Note that the multiplication and division operations for large integers have not yet been implemented, so the corresponding code branches are returned directly.

Finally, complete the entry function:

int main (void) {
  verifyoperation ();

  Char leftval[100] = {0}, rightval[100] = {0}, operator= ' + ';
  Char resbuf[1000] = {0};
  
  As for you, basically any key can quit:
  printf ("Enter Math expression (press Q to quit):");
  while (scanf ("%[0-9]%[+-*/]%[0-9]", Leftval, &operator, rightval) = = 3) {Math_oper Mathoper
    = {leftval, Rightva l, operator};
    memset (resbuf, 0, sizeof (RESBUF));
    Calcoperation (&mathoper, Resbuf, sizeof (RESBUF));
    printf ("%s%c%s =%s\n", Leftval, Operator, Rightval, resbuf);
    printf ("Enter Math expression (press Q to quit):");
  }
  return 0;
}

In the preceding code, scanf() a function's formatted string style resembles a regular expression. It details see the article "Sscanf string formatting usage."

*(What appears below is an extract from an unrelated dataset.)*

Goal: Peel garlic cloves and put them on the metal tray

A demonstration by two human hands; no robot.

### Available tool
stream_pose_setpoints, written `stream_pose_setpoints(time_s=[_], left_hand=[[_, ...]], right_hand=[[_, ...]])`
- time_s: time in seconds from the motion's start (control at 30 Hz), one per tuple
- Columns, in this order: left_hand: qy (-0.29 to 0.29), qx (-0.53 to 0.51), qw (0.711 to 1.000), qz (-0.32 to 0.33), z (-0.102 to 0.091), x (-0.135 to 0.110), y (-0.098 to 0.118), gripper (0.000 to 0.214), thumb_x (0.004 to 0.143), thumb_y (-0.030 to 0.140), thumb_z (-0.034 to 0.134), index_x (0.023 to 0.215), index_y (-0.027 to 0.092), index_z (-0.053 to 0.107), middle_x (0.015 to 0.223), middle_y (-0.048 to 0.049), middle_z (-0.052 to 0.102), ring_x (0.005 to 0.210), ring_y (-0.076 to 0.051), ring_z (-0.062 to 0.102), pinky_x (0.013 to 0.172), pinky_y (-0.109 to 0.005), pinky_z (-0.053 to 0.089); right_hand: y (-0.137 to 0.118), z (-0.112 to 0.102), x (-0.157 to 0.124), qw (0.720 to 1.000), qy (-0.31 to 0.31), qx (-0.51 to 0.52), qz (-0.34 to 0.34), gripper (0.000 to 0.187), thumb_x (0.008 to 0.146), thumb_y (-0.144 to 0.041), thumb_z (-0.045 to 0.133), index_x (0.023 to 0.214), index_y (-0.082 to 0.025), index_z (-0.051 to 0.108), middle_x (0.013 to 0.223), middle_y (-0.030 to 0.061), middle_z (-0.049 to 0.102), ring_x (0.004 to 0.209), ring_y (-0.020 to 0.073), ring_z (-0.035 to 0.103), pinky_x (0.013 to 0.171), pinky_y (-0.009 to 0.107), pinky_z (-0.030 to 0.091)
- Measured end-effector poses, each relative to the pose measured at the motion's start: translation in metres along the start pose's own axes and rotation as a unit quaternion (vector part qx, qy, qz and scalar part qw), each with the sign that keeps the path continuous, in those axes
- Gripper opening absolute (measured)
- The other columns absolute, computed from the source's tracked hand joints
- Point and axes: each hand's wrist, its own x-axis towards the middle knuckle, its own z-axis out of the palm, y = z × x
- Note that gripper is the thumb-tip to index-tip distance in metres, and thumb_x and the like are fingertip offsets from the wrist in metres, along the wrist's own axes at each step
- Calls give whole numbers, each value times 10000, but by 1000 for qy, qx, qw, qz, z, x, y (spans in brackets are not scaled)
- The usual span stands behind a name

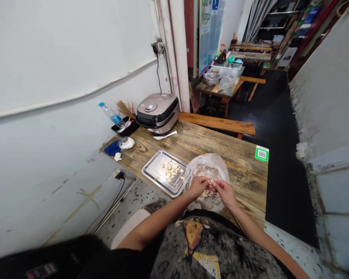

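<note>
Over a clear plastic bag (221,164) on the wooden table, my left hand (200,186) and my right hand (226,193) meet fingertip to fingertip. Both are closed on one small pale garlic clove (211,181) pinched between them. Inside the bag lie more cloves and what looks like loose skin, partly hidden by my hands. Left of the bag, touching or nearly touching it, is a shallow metal tray (151,169). Several peeled garlic cloves (170,170) are scattered on its right half.
A rice cooker (158,112) stands at the table's back, with a white-handled knife (165,135) before it. A black holder (130,128) with a water bottle (112,115), a blue cloth (112,148) and crumpled tissue (118,156) are by the wall. A bench (218,123) lies beyond the table.
</note>
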Motion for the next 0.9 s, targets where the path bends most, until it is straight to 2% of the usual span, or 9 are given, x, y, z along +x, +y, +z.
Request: stream_pose_setpoints(time_s=[0.13, 0.23, 0.33, 0.47, 0.67, 0.9], left_hand=[[-13, -102, 994, -24, -2, 1, 0, 293, 668, 359, 648, 828, 115, 673, 651, -29, 653, 613, -143, 602, 701, -305, 508], [19, -160, 987, -30, -6, 2, -1, 336, 631, 354, 694, 831, 87, 651, 664, -36, 643, 606, -116, 588, 697, -293, 507], [34, -202, 977, -61, -11, 4, -2, 309, 616, 314, 719, 801, 81, 632, 648, -31, 626, 569, -86, 568, 650, -255, 501], [23, -210, 974, -85, -13, 3, -3, 273, 613, 291, 726, 768, 88, 630, 638, -23, 619, 569, -83, 566, 656, -256, 500], [56, -149, 987, -25, -9, 3, -12, 364, 580, 330, 737, 835, 83, 656, 653, -31, 647, 585, -114, 596, 679, -290, 510], [38, -121, 992, -4, -7, 5, -16, 368, 624, 355, 697, 879, 91, 666, 673, -42, 663, 616, -135, 613, 688, -302, 519]], right_hand=[[-5, -2, 2, 1000, -7, -16, 4, 411, 654, -518, 616, 853, -159, 628, 670, 42, 650, 537, 143, 548, 521, 253, 439], [-1, -5, 5, 999, 8, -44, 4, 407, 665, -514, 601, 849, -152, 631, 610, 17, 626, 485, 123, 509, 470, 229, 398], [8, -10, 10, 992, 31, -119, 8, 376, 681, -510, 571, 752, -147, 639, 533, 5, 593, 448, 121, 487, 438, 224, 367], [11, -12, 15, 975, 8, -221, -8, 328, 671, -476, 572, 740, -169, 666, 597, 24, 638, 504, 148, 536, 486, 245, 397], [-9, 6, 10, 989, 13, -146, -25, 372, 710, -501, 538, 780, -158, 665, 638, 44, 652, 542, 159, 547, 465, 240, 391], [-10, 9, 9, 996, 49, -79, -13, 291, 677, -425, 586, 765, -159, 665, 626, 23, 641, 506, 130, 511, 464, 230, 380]])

Three. Effect verification

Save the previous section code as a BigIntOper.c file. The test results are as follows:

[Wangxiaoyuan_@localhost ~]$ Gcc-wall-o bigintoper bigintoper.c
[wangxiaoyuan_@localhost ~]$./BigIntOper            
Enter Math expression (press Q to quit): 100+901
+ 901 = 1001
Enter math expression (press Q to quit): 100-9
   
    100-9 =
expression Enter math (press Q to quit): 1234567890123 + 8867901223000
1234567890123 + 8867901223000 = 10102469113123
Enter Math expression (press Q to quit): 1377083362513770833626-1585054852315850548524
1377083362513770833626-1585054852315850548524 = -207971489802079714898
Enter Math expression (press Q to quit): Q

   

Through internal test Cases and external manual verification, the results of the operation are accurate.

Summarize

The above is the C language to achieve large integer addition and subtraction operation of the entire content, we have learned it? I hope the content of this article for everyone to learn C language can help.